Наиболее веским оказалось сознание несправедливости европейского социального уклада, гордое противопоставление ему. Где‑то в Австрии жители недоумевали по поводу рассказов нашего солдата, бывшего сапожника, наговорившего России три короба комплиментов. Конечно, тысячи и тысячи солдат преувеличивали положительные стороны нашей жизни перед иностранцами, оправдывая себе эту ложь именно справедливостью жизни в России.

Европейские парикмахерские, где мылят пальцами и не моют кисточки, отсутствие бани, умывание из таза, «где сначала грязь с рук остается, а потом лицо моют», перины вместо одеял — из отвращения, вызываемого бытом, делались немедленные обобщения.

В сводке сообщали нам, что румынские буржуа рассчитывают на «капитализацию» идеологии красноармейца и на то, что, вернувшись, они введут у себя капиталистические порядки.
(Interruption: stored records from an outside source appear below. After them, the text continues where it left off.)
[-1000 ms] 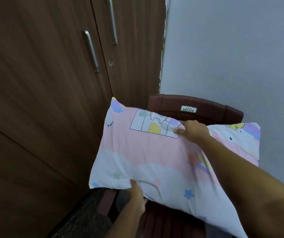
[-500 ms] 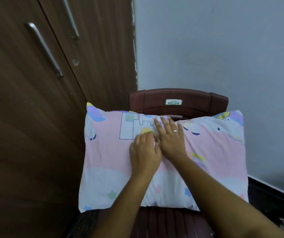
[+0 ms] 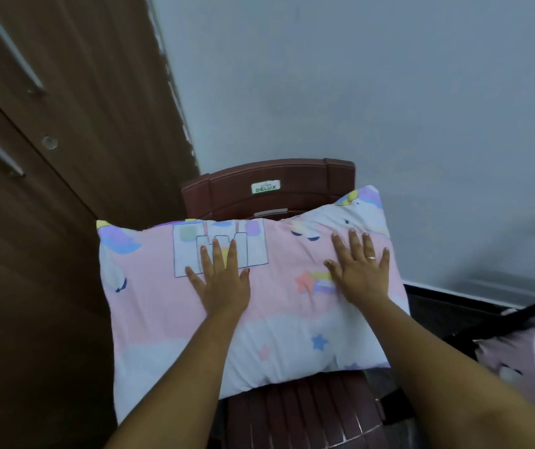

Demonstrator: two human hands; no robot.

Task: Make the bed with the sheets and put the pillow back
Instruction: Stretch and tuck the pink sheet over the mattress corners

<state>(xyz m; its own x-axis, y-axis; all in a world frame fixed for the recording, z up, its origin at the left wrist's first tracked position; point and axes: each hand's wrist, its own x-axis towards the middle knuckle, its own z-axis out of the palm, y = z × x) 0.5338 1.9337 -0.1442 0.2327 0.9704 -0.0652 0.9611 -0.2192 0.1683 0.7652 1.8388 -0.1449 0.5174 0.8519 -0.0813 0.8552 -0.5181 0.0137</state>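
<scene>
A pink and white pillow [image 3: 279,306] printed with castles, stars and clouds lies flat across the seat of a dark red plastic chair [image 3: 269,189]. My left hand [image 3: 221,280] presses flat on the pillow's left half, over the castle print, fingers straight and spread. My right hand [image 3: 360,270] lies flat on the right half with spread fingers and a ring on one finger. Neither hand grips the fabric. A bit of matching pink printed fabric [image 3: 531,377] shows at the right edge.
A brown wooden wardrobe [image 3: 49,189] with metal handles stands close on the left. A pale grey wall [image 3: 373,92] is behind the chair. Dark floor [image 3: 447,312] shows to the right, with a black strap-like item [image 3: 519,319] lying near the printed fabric.
The pillow was held up by its edges, then laid on the chair. Both hands were together at its middle and have now slid apart, left hand leftward, right hand rightward.
</scene>
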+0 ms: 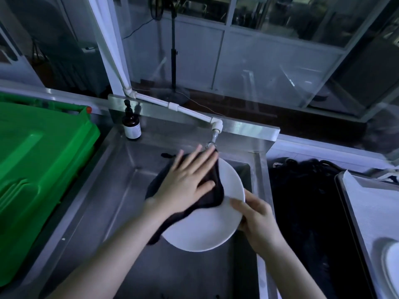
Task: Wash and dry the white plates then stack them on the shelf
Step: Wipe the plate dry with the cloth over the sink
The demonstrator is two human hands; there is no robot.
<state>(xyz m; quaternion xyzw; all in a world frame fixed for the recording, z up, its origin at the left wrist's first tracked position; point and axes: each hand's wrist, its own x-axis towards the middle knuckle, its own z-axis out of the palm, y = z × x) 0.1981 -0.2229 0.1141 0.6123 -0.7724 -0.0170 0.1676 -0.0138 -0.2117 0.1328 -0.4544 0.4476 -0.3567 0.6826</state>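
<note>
Straight, spread fingers (192,158) of the left hand (185,184) press a dark cloth (216,178) flat onto the white plate (205,229), centre frame over the steel sink (129,190). The right hand (257,221) grips the plate's right rim, fingers curled. At upper left stands a brown pump bottle (131,126); the writing on its label is too small to read.

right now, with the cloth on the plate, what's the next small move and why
Probably slide the left hand and dark cloth toward the near part of the white plate. The cloth covers only its far left; the rest of the face is bare, and the right hand grips the rim, steadying it over the sink.
</note>
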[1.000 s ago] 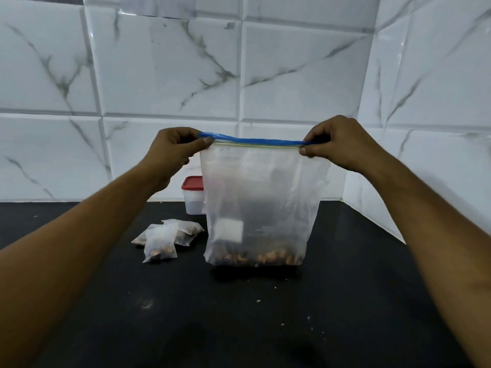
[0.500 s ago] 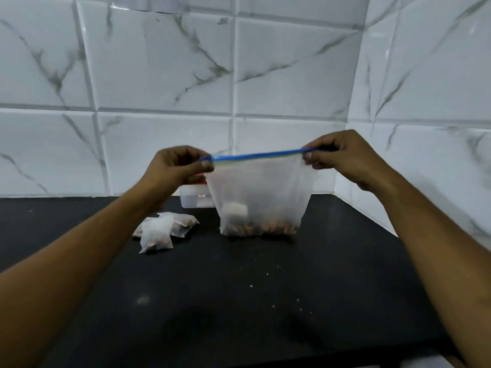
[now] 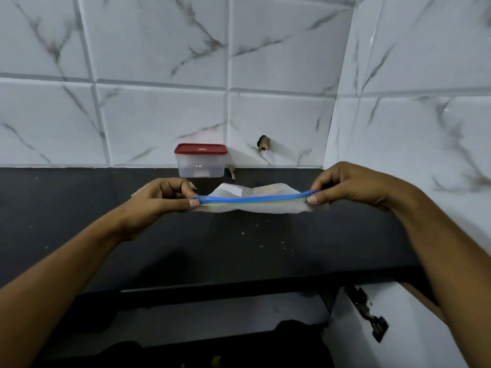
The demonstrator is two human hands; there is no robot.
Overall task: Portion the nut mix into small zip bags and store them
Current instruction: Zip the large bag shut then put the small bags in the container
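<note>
A large clear zip bag [image 3: 265,193] with a blue zip strip lies low over the black counter [image 3: 239,248], stretched between my two hands. My left hand [image 3: 162,197] pinches the strip's left end between thumb and fingers. My right hand [image 3: 345,185] pinches the right end. The strip sags a little in the middle. The nuts inside the bag are barely visible from this angle. The small filled bags are hidden behind my left hand, apart from a pale corner [image 3: 136,193].
A clear plastic box with a red lid [image 3: 201,160] stands against the tiled back wall. Crumbs dot the counter. A white cupboard door [image 3: 393,328] hangs open below the counter's front edge at the lower right. The side wall closes off the right.
Both hands have lowered the big bag from upright in the air down onto the counter, nearer to me. The view has tilted down, showing the counter edge and cupboard door.
</note>
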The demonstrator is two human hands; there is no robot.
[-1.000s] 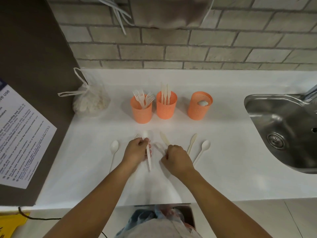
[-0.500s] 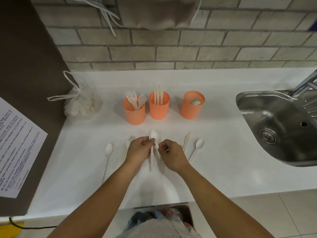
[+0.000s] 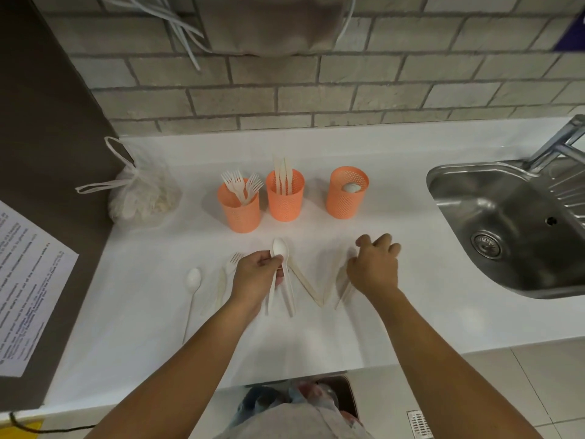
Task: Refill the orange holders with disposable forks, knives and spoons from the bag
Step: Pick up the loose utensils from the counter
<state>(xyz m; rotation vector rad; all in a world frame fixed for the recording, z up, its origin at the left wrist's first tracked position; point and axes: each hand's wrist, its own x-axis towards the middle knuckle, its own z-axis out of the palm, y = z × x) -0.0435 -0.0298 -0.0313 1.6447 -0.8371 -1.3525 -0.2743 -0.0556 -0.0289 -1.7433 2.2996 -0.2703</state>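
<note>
spoon — pinched in left hand; right hand — spread over counter

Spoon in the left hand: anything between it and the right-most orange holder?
Nothing visible blocks it. The spoon in the left hand has bare counter up to the spoon holder. The right hand sits nearer, below that line.

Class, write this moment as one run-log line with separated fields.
left hand: holds spoon | right hand: open over loose cutlery | holders: forks, knives, one spoon | bag: far left
</note>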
Однако именно в Румынии наш солдат более всего ощущал свою возвышенность над Европой.

В Констанце мы впервые встретились с борделями.

Командир трофейной роты Говоров закупил один из таких домов на сутки. Тогда еще рубль был очень дорог, существовал «стихийно найденный» паритет: «один рубль равняется ста леям», — вполне символизировавший финансовую политику нашего солдата. Характерно, что курс завышался также и в Болгарии, а в Югославии он, наоборот, был занижен до того, что за один рубль там брали 9,6 недичевских динаров и солдаты переплачивали «из уважения».
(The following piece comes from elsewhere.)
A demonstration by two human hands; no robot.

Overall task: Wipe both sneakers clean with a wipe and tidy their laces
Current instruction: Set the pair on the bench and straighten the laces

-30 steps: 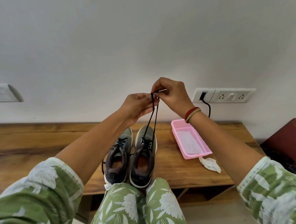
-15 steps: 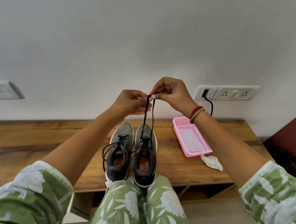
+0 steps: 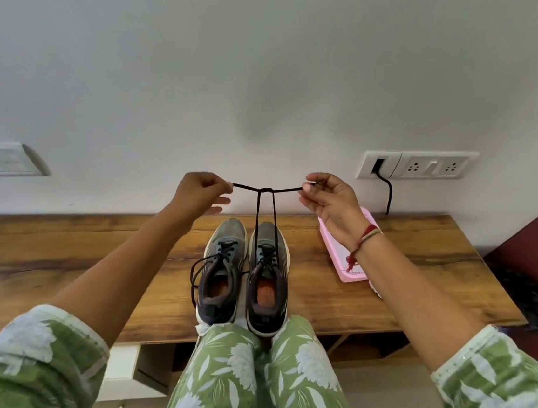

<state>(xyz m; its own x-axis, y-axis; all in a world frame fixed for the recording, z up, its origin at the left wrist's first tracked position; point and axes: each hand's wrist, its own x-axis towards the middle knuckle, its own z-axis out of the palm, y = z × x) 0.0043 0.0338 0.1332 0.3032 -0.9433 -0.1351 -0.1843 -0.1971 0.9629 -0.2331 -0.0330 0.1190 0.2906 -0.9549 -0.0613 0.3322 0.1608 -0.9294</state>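
Lace [image 3: 265, 190] taut above sneaker [image 3: 268, 282], ends pinched by left hand [image 3: 198, 193] and right hand [image 3: 330, 197]

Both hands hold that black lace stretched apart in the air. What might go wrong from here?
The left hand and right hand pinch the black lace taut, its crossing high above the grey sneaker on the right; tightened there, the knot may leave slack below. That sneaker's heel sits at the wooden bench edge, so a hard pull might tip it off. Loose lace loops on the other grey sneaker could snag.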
Закупив бордель, Говоров поставил хозяина на дверях — отгонять посетителей, а сам устроил смотр нагим проституткам. Их было, кажется, двадцать четыре. «За свои деньги» он заставил их маршировать, делать гимнастические упражнения и т. д. Насытившись, Говоров привел в дом свою роту и предоставил женщин сотне пожилых, семейных, измучившихся без бабы солдат.